Work instruction
Wherever a picture appears in the listing below, leave it out and reproduce the rest exactly.
++++++
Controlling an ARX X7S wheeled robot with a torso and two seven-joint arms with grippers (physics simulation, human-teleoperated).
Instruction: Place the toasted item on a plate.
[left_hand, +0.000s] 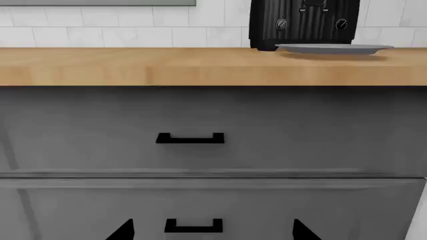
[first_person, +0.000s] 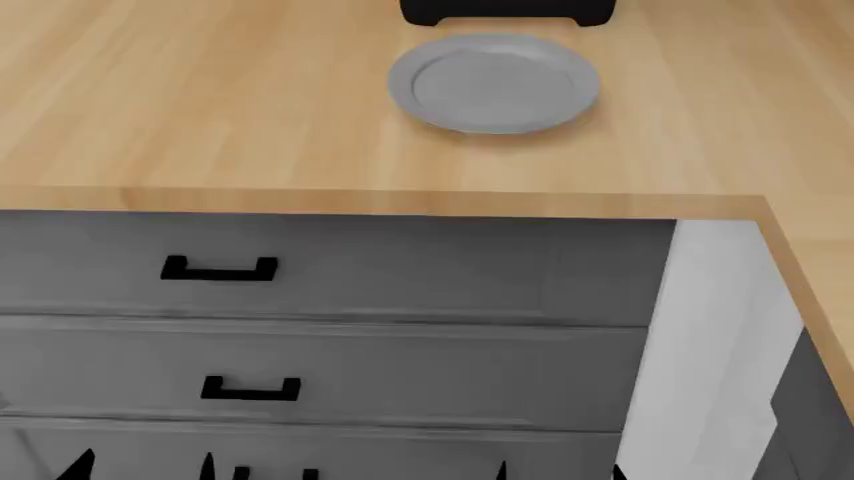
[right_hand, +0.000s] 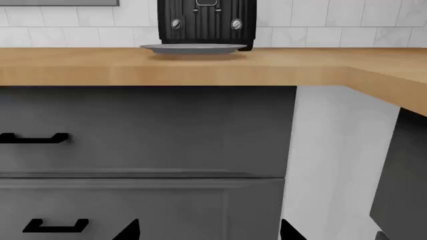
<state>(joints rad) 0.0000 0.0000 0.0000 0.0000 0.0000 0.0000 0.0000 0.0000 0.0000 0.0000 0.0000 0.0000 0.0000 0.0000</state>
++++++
Expected answer
Controlling an ARX X7S wheeled robot with a torso and two seven-joint arms with grippers (physics simulation, human-teleoperated).
Instruction: Place the toasted item on a plate.
[left_hand, +0.000s] 
[first_person, +0.000s] 
[right_hand, +0.000s] 
<state>(joints rad) 0.0000 0.0000 0.0000 0.0000 0.0000 0.0000 0.0000 0.0000 0.0000 0.0000 0.0000 0.0000 0.0000 0.0000</state>

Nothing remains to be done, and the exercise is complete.